The Ugandan Parliament's proposed Anti-Homosexuality Bill has brought to light issues between American and Ugandan Christian leaders—issues that go well beyond homosexuality.
For decades, both missiologists and human-rights advocates have debated the best way for Western democracies (and their churches) to relate to emerging democracies. Missions scholars have recognized that well-established churches now exist where there were once only pioneer missions, and they have sought ways to support those churches without reopening wounds from the colonial period.
Some human-rights theorists challenge the idea that all governments everywhere should protect a specific list of individual rights. It is not just individuals who possess rights, they say, but also cultural groups. Unfortunately, the result has been less pressure to abolish practices that most Westerners consider wrong and repugnant (e.g., female genital cutting).

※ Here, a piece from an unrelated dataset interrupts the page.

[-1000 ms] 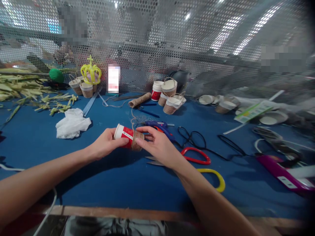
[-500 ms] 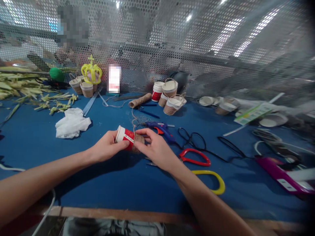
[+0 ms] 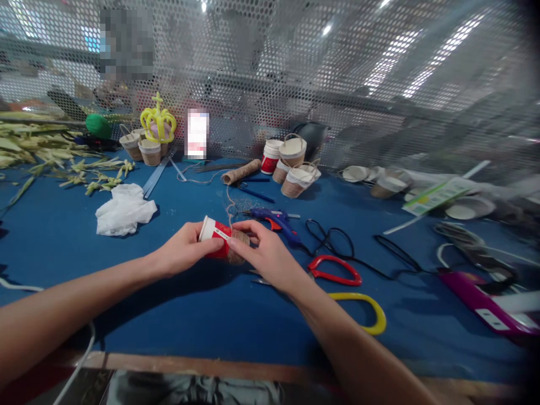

Now Uganda's proposed Anti-Homosexuality Bill has put Western Christian leaders in a bind:
(1) The leaders' commitment to human rights (based on the Golden Rule and the image of God) leads them to oppose harsh penalties for consensual adult homosexual activity; (2) their belief in the traditional family leads them to support Ugandan Christian resistance to sexual liberation movements imported from the United States and Europe; (3) their belief that churches need to minister to homosexuals leads them to oppose legal penalties for those who don't report homosexual activity; (4) their belief that the fight against HIV/AIDS requires confidential testing leads them to oppose laws that could expose HIV-positive people to harsh penalties; (5) their belief in the ability of African churches to make mature decisions ...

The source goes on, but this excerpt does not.